İslam ve Osmanlı medeniyetlerinin insanlığa büyük katkılar sunduğu önemli tıp merkezlerinden birisi olan külliyenin Tıp Fakültesi olarak hizmet veren birimlerinin 1984'te Trakya Üniversitesi'ne tahsis edildiğini hatırlatan Tabakoğlu, restorasyonun ardından tarihi yapıyı dünyanın tanıdığı mekan haline getirdiklerini anlattı.

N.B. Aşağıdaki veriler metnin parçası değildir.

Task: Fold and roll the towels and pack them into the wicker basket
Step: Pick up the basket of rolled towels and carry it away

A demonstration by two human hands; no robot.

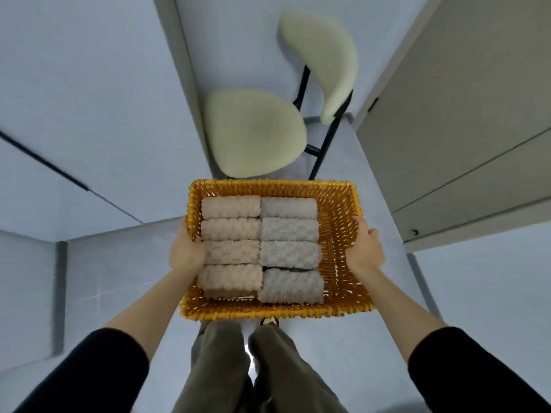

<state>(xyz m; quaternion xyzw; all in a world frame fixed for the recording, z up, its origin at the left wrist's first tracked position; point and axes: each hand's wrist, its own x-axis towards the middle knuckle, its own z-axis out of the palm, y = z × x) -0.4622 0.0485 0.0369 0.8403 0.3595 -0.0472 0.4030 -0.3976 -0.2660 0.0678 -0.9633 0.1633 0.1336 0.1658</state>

Avrupa Konseyi'nce 2004'te "Avrupa Müze Ödülü"ne layık görülen külliyenin, dönemin tıp tarihindeki önemli gelişmelerini gözler önüne serdiğini aktaran Tabakoğlu, konuşmasını şöyle sürdürdü:
"Sultan II. Bayezid Külliyesi, Selimiye Camisi ve Uzunköprü'den sonra kentimizin üçüncü UNESCO Dünya Mirası statüsünü kazanan varlığıdır. Ayrıca kentimizden Kırkpınar Yağlı Güreş Festivali, UNESCO'nun Somut Olmayan Kültürel Miras Listesi'nde yer almaktadır. Bu zenginlikleri ile Edirne sadece ülkemizde değil, dünya üzerinde kültürel varlıkları ile birçok kez UNESCO statüsü kazanan ender merkezlerden biri konumuna gelmiştir. Üniversitemiz, yeni ve sürdürmekte olduğu birçok çalışması ile Edirne'nin kültürel ve doğal zenginliklerinin, bilimsel öneminin dünya ölçeğinde tanınırlığının ve resmi kabul görmesinin yollarını açmaya devam edecektir."
Erhan Tabakoğlu, külliyenin UNESCO Dünya Mirası Geçici Listesi'ne alınmasında büyük katkıları olan emekli öğretim üyesi Ratip Kazancıgil'e teşekkür etti.
"Ziyaretçi sayısının iki katına çıkmasını bekliyoruz"
Kültürel Varlıkları Koruma Uzmanı Yaşagül Ekinci ise Sultan II. Bayezid Külliyesi'nin UNESCO'ya adaylık süreci, geçici listeye alınması ve bundan sonra yapılacaklar hakkında bilgiler verdi.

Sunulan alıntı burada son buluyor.